The Chalukya king Pulakeshin I (c. 540–567) is known to have performed the hiranyagarbha ritual (although not mentioned as a great gift) to proclaim his sovereignty. The 7th century Pandya king Jayantavarman (alias Cendan), according to one of his inscriptions, performed three of the great gifts: hiranyagarbha, gosahasra, and tulapursuha.

The great gifts went on to become the principal sign of a king's beneficence, overlordship, and independence in the subsequent centuries. In particular, hiranyagarbha finds a mention in multiple historical inscriptions of Indian kings, including:

- King Attivarman (c. 4th century) of Ananda dynasty, who is called hiranyagarbha-prasava ("born of the golden womb") in the Gorantala inscription.

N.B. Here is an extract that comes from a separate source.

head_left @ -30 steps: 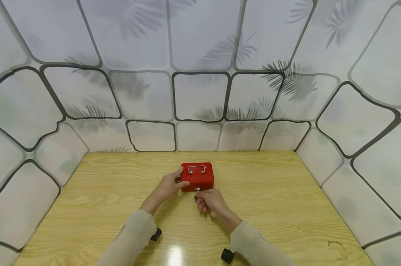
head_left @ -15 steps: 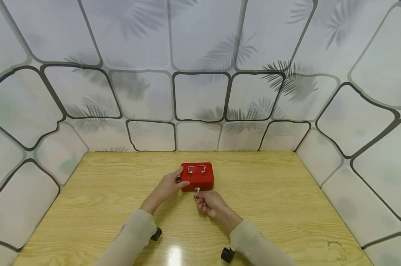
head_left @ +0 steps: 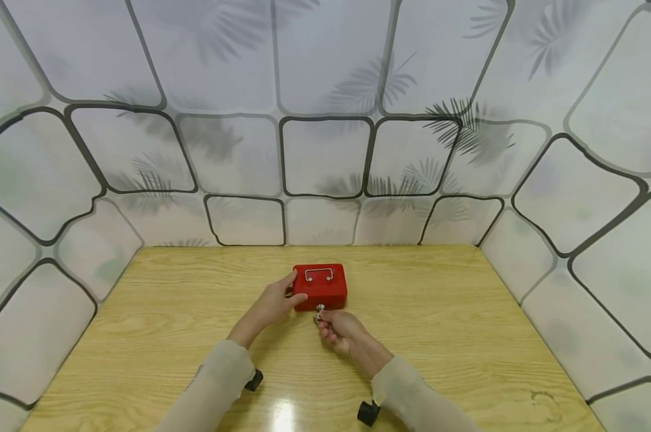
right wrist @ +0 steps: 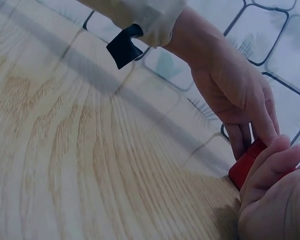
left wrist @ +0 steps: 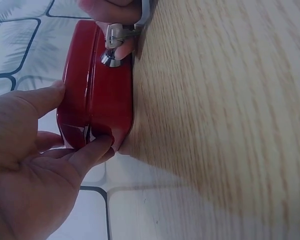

- Damodaravarman of Ananda dynasty.
- Vishnukundin king Madhavarman I, who is called hiranyagarbha-prasuta ("born of the golden womb") in the Ipur and Polamuru inscriptions.
- Mangalesha (r. c. 592–610 CE), who is called hiranyagarbha-sambhuta ("produced from the golden womb") in the Mahakuta Pillar inscription
- Dantidurga (r. c. 735–756) of Rashtrakuta dynasty
- Rajaraja I (r. c. 985–1014) and his wife Dantisakti Vitanki Lokama-devi of the Chola Dynasty performed the sacrifice, this is mentioned in the inscription present in the Thiruvisanallur Sivayoginathar Temple.
- Jaya Pala (r. c. 1075–1110)
- The ruler of Travancore used the ritual to raise his caste status to that of a Kshatriya.